Why should you consider another search engine? Google has a large number of Web sites indexed and cataloged, but it doesn’t have the entire Internet indexed and cataloged. Using other search engines may yield useful Web sites that aren’t available on Google. Diversity is the spice of life.
What should people consider when looking for a different search engine? They should try to find an engine that fits their searching style and needs. It can be easy for people to simply assume that Google is the only game in town and they must adapt to it rather than the search engine adapting to them.
One search engine that has been around for a while is alltheweb.com. It may provide Web sites that aren’t on Google.
Another engine that has been in Google’s shadow for years is Dogpile.com. Dogpile is a metasearch engine, and metasearch engines allow you to search several engines at once. This in turn allows you to cast a wider net.
Leapfish.com is a search engine that provides results from MSN, Google and Yahoo. What really makes Leapfish stand out is that when it refreshes, new results can be added to your list.
One of my favorite Google alternatives is Cuil.com. The search tips that are offered after your results are returned make it easy to refine the topic you are looking for.
What are the options for those who just don’t want to let go of Google? The obvious one is to continue to use Google. For those who want to slowly wean themselves from a Google-only diet, they can use Leapfish.com, which searches Google.
Or they can go to Google lite. Ecosmartsearch.com is another search engine that was created by the people at Google. It is designed to be a greener Web site that allows monitors to be more energy efficient.
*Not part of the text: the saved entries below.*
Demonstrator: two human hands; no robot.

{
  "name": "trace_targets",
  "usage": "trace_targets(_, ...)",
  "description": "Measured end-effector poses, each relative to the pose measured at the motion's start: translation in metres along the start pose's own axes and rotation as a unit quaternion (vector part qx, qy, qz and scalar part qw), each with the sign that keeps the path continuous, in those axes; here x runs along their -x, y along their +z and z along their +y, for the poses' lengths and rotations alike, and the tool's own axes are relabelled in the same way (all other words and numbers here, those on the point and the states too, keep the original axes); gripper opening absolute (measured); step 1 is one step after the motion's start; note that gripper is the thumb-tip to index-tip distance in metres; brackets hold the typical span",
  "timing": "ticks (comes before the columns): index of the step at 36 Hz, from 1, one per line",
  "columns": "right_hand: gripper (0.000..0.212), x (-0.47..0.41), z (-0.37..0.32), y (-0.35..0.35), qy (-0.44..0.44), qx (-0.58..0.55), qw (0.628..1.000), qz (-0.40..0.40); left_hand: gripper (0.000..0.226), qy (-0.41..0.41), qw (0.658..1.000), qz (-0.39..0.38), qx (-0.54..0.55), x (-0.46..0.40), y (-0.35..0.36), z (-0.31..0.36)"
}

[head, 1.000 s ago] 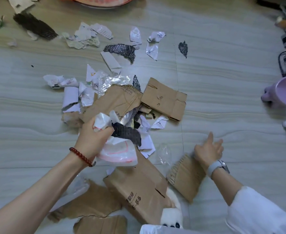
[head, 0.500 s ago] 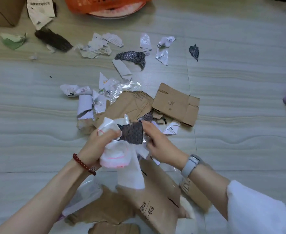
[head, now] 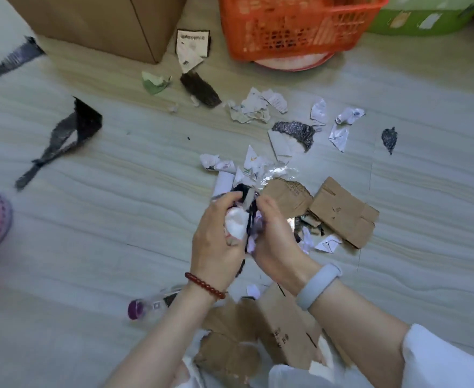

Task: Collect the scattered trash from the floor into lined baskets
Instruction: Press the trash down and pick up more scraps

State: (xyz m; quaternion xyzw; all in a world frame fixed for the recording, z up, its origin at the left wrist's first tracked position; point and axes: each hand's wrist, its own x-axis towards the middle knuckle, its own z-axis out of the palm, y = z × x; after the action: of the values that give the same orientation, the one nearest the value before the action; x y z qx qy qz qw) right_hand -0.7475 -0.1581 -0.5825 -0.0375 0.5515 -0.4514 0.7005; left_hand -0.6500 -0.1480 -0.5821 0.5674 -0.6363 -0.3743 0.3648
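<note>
From the two hands' bundle of crumpled white and black scraps (head: pixel 241 225), the orange plastic lattice basket (head: pixel 294 26) stands at twelve o'clock, the brown cardboard box (head: pixel 95 21) at eleven (left of the basket), flat brown cardboard piece (head: pixel 342 211) at three.

Single view only, head-mounted wide-angle, looking forward and steeply down at the floor (head: pixel 95 247). Both forearms enter from the bottom edge, left hand (head: pixel 216 242) and right hand (head: pixel 279 239) close to the lens near frame centre. Far edge of view reaches the orange basket (head: pixel 294 26) and a cardboard box (head: pixel 95 21) at the top. Edges are blurred. No second view to share anything with.
</note>
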Motion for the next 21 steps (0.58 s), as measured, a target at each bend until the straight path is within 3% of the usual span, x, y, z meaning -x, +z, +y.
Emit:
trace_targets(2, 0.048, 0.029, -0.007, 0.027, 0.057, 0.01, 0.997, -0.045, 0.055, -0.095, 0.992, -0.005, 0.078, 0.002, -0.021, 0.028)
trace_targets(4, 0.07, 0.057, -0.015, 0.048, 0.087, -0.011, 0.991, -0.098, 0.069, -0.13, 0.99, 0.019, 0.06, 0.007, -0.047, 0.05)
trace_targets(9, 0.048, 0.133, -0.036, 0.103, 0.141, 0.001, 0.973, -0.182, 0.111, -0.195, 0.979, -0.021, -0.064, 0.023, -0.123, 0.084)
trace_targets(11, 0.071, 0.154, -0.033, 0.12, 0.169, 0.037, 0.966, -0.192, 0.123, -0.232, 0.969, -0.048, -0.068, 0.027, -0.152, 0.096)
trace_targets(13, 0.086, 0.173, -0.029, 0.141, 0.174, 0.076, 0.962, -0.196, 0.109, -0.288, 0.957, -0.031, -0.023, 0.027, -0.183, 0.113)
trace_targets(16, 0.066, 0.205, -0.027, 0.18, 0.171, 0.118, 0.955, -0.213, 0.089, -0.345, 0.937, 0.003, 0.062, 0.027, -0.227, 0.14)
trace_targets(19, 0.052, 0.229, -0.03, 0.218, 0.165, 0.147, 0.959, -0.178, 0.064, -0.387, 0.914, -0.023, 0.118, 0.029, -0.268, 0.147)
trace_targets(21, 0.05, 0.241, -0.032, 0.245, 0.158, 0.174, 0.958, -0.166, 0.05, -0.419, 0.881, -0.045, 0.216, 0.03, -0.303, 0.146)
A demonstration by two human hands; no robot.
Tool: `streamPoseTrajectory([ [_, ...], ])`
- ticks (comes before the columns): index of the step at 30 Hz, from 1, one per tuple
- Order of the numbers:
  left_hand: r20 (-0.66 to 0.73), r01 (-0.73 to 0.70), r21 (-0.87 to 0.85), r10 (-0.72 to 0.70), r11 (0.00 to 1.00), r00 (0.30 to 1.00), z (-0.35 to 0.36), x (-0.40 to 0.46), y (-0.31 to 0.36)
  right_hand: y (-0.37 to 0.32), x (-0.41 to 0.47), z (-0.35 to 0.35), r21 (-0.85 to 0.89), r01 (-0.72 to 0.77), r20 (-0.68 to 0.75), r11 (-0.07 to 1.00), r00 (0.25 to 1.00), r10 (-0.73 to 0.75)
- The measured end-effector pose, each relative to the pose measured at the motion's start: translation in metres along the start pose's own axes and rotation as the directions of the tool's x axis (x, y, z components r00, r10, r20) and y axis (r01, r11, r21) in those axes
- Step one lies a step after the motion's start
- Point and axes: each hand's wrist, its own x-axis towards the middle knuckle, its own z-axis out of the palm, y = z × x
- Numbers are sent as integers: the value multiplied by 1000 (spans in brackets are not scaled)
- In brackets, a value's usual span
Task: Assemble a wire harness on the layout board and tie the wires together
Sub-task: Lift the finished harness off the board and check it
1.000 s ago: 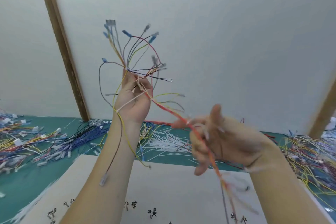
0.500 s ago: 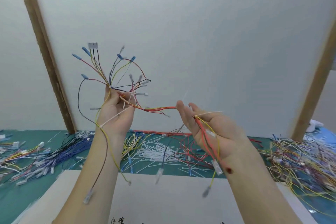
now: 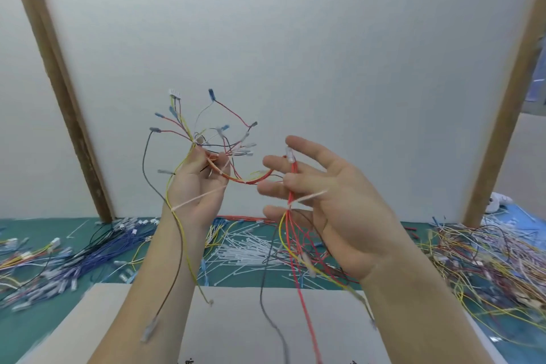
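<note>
I hold a wire harness (image 3: 248, 180) of red, yellow, black and white wires up in the air between both hands. My left hand (image 3: 198, 186) grips one end, where many wires with blue and clear terminals fan out above its fingers. A white cable tie (image 3: 196, 199) crosses that wrist. My right hand (image 3: 334, 201) holds the other end between its fingers, palm toward me, with a second white cable tie (image 3: 310, 195) around the bundle there. Loose wire ends hang down from both hands over the pale layout board (image 3: 236, 331).
A green mat (image 3: 38, 331) carries a heap of blue and black wires (image 3: 74, 257) on the left, loose white cable ties (image 3: 245, 251) in the middle and a tangle of yellow and red wires (image 3: 484, 263) on the right. A white panel with wooden posts stands behind.
Both hands have drawn closer together and the harness now sags in a short loop between them. My right hand has turned palm toward me with the bundle running up through its fingers.
</note>
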Motion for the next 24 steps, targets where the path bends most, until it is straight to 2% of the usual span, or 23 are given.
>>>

Although this article may come across as being anti-Google by some, it isn’t intended as such. If you have read some of my previous articles, then you should know that I consistently urge people to try the various incarnations of Google and its many applications.
To truly get the most out of the vast resources of the Internet, you can’t limit yourself to the popular Web sites. Occasionally, stepping off the beaten path could be just what is needed.
Quincey Hobbs is a team member at the University of Arizona’s Center for Computing and Information Technology and an instructor at Pima Community College. Send questions to firstname.lastname@example.org.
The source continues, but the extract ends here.